All'inizio del Novecento tuttavia cadde sotto le mire russe anche l'Asia Orientale, e ciò provocò uno scontro con un avversario insormontabile: il Giappone
Contrariamente alle prospettive di una facile vittoria, la Russia andò incontro a una cocente sconfitta, che aprì la strada alla rivoluzione.
LA RIVOLUZIONE DEL 1905. La guerra contro il Giappone
Fece emergere le reali condizioni del paese
Provocò una prima insurrezione popolare
Nel gennaio , a San Pietroburgo, una manifestazione di migliaia i persone, riunite davante al Palazzo d'inverno per chiedere diritti politici e provvedimenti contro la carestia, fu dispersa con le mitragliatrci. La rivolta è nota anche come 'domenica di sangue
Questa violenta repressione non placò la protesta ma la estese, al punto che a San Pietroburgo si riunirono 2 milioni di persone che chiedevano:
Elezioni politiche
Un'assemblea costituente
Gli operai intanto si erano riuniti in consigli di fabbrica, i Soviet, che si candidavano a esercitare un vero e proprio contropotere.

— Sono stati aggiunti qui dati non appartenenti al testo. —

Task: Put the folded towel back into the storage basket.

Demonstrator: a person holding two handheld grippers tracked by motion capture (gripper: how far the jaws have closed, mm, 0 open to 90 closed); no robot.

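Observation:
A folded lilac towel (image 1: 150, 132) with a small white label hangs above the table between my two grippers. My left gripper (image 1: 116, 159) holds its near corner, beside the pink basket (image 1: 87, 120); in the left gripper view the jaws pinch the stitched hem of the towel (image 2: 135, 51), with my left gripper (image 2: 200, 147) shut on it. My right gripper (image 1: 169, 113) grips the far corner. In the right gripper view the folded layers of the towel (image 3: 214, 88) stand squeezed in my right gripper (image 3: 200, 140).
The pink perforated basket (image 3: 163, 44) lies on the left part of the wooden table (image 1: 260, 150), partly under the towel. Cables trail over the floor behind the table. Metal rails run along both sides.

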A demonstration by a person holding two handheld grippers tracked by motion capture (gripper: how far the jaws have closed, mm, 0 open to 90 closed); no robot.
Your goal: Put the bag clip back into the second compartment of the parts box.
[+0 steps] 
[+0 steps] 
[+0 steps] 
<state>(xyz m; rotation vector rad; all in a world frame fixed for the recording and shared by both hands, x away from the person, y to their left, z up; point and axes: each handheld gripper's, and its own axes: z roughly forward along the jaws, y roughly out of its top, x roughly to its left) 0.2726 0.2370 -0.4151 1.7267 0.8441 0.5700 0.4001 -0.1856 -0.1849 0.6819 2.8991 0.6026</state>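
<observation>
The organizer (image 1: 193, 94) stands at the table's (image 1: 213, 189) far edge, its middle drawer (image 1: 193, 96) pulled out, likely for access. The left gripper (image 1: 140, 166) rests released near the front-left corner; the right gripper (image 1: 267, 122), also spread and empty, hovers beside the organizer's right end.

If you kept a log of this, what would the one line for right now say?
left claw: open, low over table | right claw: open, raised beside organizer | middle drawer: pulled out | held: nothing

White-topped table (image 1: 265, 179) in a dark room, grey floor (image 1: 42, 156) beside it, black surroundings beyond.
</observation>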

Lo zar, alla fine, pressato anche dai ceti borghesi e dagli intellettuali, che auspicavano un avvicinamento alle potenze occidentali, accettò:
Di convocare un Parlamento (Duma
Di indire elezioni con ampio suffragio (anche se solo maschile)
Gli operai, però, decisero di mantenere in vita i Soviet, e fecero bene: lo zar infatti riuscì a far eleggere una Duma completamente aservita alla sua volontà, cui subito revocò poteri e autonomia.